BRIEF: The records below should be set down in full, please, without any change.

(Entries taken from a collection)
== Segment start ==
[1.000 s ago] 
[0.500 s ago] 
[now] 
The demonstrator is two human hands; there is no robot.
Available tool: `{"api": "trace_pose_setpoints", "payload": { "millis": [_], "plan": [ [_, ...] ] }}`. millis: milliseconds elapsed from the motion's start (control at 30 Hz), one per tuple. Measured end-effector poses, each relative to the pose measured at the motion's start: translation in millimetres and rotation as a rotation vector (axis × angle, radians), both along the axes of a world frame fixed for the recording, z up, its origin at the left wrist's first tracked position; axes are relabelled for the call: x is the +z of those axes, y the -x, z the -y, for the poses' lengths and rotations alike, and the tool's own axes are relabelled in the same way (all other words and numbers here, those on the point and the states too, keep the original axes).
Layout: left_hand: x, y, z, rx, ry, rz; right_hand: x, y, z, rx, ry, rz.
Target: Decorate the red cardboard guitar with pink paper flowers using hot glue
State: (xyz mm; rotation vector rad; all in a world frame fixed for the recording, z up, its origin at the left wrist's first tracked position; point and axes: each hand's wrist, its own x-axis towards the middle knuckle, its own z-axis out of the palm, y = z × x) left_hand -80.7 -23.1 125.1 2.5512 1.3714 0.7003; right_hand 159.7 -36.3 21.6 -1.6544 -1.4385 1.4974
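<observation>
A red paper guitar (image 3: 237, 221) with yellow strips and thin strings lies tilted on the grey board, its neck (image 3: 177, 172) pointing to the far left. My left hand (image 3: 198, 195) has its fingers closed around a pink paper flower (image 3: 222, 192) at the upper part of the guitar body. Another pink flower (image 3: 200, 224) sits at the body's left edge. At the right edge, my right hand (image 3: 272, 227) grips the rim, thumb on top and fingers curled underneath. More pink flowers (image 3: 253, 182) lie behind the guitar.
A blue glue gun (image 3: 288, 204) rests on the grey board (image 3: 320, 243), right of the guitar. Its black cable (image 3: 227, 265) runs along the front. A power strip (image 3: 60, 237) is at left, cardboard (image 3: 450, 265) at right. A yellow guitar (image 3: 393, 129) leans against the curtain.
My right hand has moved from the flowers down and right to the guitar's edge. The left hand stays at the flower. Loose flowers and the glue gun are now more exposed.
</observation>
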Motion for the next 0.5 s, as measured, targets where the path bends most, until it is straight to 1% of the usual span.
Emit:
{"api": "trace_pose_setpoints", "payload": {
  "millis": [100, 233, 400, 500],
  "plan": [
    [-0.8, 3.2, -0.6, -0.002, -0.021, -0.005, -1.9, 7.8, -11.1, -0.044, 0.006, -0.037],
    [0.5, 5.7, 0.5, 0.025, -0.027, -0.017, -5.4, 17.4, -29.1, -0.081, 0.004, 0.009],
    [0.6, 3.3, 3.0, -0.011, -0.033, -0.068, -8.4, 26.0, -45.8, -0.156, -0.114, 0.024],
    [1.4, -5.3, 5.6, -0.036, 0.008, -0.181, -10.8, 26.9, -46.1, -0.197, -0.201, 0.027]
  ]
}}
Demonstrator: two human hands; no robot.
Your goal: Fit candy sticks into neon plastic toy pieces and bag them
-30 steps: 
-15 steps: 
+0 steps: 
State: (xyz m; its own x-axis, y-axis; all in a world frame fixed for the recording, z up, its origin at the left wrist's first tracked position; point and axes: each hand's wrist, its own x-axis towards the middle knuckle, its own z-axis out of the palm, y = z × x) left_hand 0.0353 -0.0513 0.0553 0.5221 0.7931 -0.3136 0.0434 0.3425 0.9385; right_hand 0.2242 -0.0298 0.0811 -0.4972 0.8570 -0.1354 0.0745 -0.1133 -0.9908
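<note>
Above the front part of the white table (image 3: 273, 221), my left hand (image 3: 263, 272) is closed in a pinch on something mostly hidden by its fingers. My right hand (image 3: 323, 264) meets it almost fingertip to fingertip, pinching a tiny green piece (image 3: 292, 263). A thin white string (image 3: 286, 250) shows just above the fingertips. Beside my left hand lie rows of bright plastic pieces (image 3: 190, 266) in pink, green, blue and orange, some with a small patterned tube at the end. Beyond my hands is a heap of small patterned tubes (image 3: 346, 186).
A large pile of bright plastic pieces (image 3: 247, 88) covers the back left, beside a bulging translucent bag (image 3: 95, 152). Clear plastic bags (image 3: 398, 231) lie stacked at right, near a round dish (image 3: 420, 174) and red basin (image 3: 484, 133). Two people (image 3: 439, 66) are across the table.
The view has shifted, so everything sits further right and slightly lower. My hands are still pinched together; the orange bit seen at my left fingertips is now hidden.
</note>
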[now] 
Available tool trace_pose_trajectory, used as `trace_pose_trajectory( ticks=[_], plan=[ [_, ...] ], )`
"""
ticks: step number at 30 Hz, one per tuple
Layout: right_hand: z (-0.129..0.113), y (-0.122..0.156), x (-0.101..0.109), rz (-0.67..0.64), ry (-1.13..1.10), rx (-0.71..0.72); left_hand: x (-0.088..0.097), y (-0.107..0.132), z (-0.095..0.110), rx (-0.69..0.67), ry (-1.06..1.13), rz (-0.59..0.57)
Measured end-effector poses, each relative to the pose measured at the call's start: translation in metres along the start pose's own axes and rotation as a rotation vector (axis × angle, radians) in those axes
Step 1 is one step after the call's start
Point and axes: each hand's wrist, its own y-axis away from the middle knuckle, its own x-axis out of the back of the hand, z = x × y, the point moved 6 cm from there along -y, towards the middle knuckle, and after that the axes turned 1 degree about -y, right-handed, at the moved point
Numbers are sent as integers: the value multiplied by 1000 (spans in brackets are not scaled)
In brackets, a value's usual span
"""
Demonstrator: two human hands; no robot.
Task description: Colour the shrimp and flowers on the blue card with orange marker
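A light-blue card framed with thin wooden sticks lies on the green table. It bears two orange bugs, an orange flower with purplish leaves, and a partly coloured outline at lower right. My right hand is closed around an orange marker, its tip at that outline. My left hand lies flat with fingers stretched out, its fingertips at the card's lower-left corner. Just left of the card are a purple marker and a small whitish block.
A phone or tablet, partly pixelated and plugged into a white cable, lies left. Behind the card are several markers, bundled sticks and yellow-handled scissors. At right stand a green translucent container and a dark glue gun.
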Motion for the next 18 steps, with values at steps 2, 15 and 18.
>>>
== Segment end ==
ANSWER TO THIS EXERCISE:
[1.000 s ago] 
[0.500 s ago] 
[now] 
The demonstrator is two human hands; there is no robot.
Available tool: `{"api": "trace_pose_setpoints", "payload": { "millis": [_], "plan": [ [_, ...] ] }}`. millis: milliseconds elapsed from the motion's start (control at 30 Hz), one per tuple. Measured end-effector poses, each relative to the pose measured at the motion's start: translation in millimetres and rotation as a rotation vector (axis × angle, radians), both along the axes of a world frame fixed for the recording, z up, its origin at the left wrist's first tracked position; axes are relabelled for the call: x is the +z of those axes, y the -x, z the -y, for the poses' lengths and rotations alike, and the tool's own axes are relabelled in the same way (all other words and numbers here, those on the point and the states too, keep the original axes).
Layout: left_hand: x, y, z, rx, ry, rz; right_hand: x, y, z, rx, ry, rz.
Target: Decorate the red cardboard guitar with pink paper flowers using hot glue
State: (xyz mm; rotation vector rad; all in a world frame fixed for the recording, z up, its origin at the left wrist's first tracked position; point and axes: each hand's wrist, its own x-axis towards the middle knuckle, its own z-axis out of the palm, y = z × x) left_hand -80.7 -23.1 125.1 2.5512 1.3714 0.7003; right_hand 159.7 -36.3 21.6 -1.6544 -1.4385 1.4974
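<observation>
A red paper guitar (image 3: 237, 221) with yellow strips and thin strings lies tilted on the grey board, its neck (image 3: 177, 172) pointing to the far left. My left hand (image 3: 198, 195) has its fingers closed around a pink paper flower (image 3: 222, 192) at the upper part of the guitar body. Another pink flower (image 3: 200, 224) sits at the body's left edge. At the right edge, my right hand (image 3: 272, 227) grips the rim, thumb on top and fingers curled underneath. More pink flowers (image 3: 253, 182) lie behind the guitar.
A blue glue gun (image 3: 288, 204) rests on the grey board (image 3: 320, 243), right of the guitar. Its black cable (image 3: 227, 265) runs along the front. A power strip (image 3: 60, 237) is at left, cardboard (image 3: 450, 265) at right. A yellow guitar (image 3: 393, 129) leans against the curtain.
My right hand has moved from the flowers down and right to the guitar's edge. The left hand stays at the flower. Loose flowers and the glue gun are now more exposed.
</observation>
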Motion for the next 0.5 s, as measured, targets where the path bends most, until it is straight to 1% of the usual span.
Emit:
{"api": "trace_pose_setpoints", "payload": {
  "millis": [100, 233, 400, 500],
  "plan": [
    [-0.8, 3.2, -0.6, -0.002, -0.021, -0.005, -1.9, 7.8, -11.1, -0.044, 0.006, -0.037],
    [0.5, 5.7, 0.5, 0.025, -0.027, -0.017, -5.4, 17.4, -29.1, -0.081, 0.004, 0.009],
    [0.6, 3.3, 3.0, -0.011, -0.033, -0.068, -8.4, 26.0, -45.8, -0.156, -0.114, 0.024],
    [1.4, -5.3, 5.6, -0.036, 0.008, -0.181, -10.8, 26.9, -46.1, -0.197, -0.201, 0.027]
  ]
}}
Demonstrator: two human hands; no robot.
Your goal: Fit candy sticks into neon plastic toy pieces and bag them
-30 steps: 
-15 steps: 
+0 steps: 
State: (xyz m; its own x-axis, y-axis; all in a world frame fixed for the recording, z up, its origin at the left wrist's first tracked position; point and axes: each hand's wrist, its own x-axis towards the middle knuckle, its own z-axis out of the palm, y = z × x) left_hand 0.0353 -0.0513 0.0553 0.5221 0.7931 -0.3136 0.0434 0.3425 0.9385; right_hand 0.2242 -0.0298 0.0811 -0.4972 0.8570 -0.1354 0.0745 -0.1133 -0.9908
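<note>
Above the front part of the white table (image 3: 273, 221), my left hand (image 3: 263, 272) is closed in a pinch on something mostly hidden by its fingers. My right hand (image 3: 323, 264) meets it almost fingertip to fingertip, pinching a tiny green piece (image 3: 292, 263). A thin white string (image 3: 286, 250) shows just above the fingertips. Beside my left hand lie rows of bright plastic pieces (image 3: 190, 266) in pink, green, blue and orange, some with a small patterned tube at the end. Beyond my hands is a heap of small patterned tubes (image 3: 346, 186).
A large pile of bright plastic pieces (image 3: 247, 88) covers the back left, beside a bulging translucent bag (image 3: 95, 152). Clear plastic bags (image 3: 398, 231) lie stacked at right, near a round dish (image 3: 420, 174) and red basin (image 3: 484, 133). Two people (image 3: 439, 66) are across the table.
The view has shifted, so everything sits further right and slightly lower. My hands are still pinched together; the orange bit seen at my left fingertips is now hidden.
</note>
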[now] 
Available tool trace_pose_trajectory, used as `trace_pose_trajectory( ticks=[_], plan=[ [_, ...] ], )`
"""
ticks: step number at 30 Hz, one per tuple
Layout: right_hand: z (-0.129..0.113), y (-0.122..0.156), x (-0.101..0.109), rz (-0.67..0.64), ry (-1.13..1.10), rx (-0.71..0.72); left_hand: x (-0.088..0.097), y (-0.107..0.132), z (-0.095..0.110), rx (-0.69..0.67), ry (-1.06..1.13), rz (-0.59..0.57)
Measured end-effector poses, each relative to the pose measured at the call's start: translation in metres along the start pose's own axes and rotation as a rotation vector (axis × angle, radians) in those axes
Step 1 is one step after the call's start
Point and axes: each hand's wrist, its own y-axis away from the middle knuckle, its own x-axis out of the back of the hand, z = x × y, the point moved 6 cm from there along -y, towards the middle knuckle, and after that the axes turned 1 degree about -y, right-handed, at the moved point
Numbers are sent as integers: the value multiplied by 1000 (spans in brackets are not scaled)
In brackets, a value's usual span
"""
Demonstrator: two human hands; no robot.
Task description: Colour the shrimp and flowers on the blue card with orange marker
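A light-blue card framed with thin wooden sticks lies on the green table. It bears two orange bugs, an orange flower with purplish leaves, and a partly coloured outline at lower right. My right hand is closed around an orange marker, its tip at that outline. My left hand lies flat with fingers stretched out, its fingertips at the card's lower-left corner. Just left of the card are a purple marker and a small whitish block.
A phone or tablet, partly pixelated and plugged into a white cable, lies left. Behind the card are several markers, bundled sticks and yellow-handled scissors. At right stand a green translucent container and a dark glue gun.
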Motion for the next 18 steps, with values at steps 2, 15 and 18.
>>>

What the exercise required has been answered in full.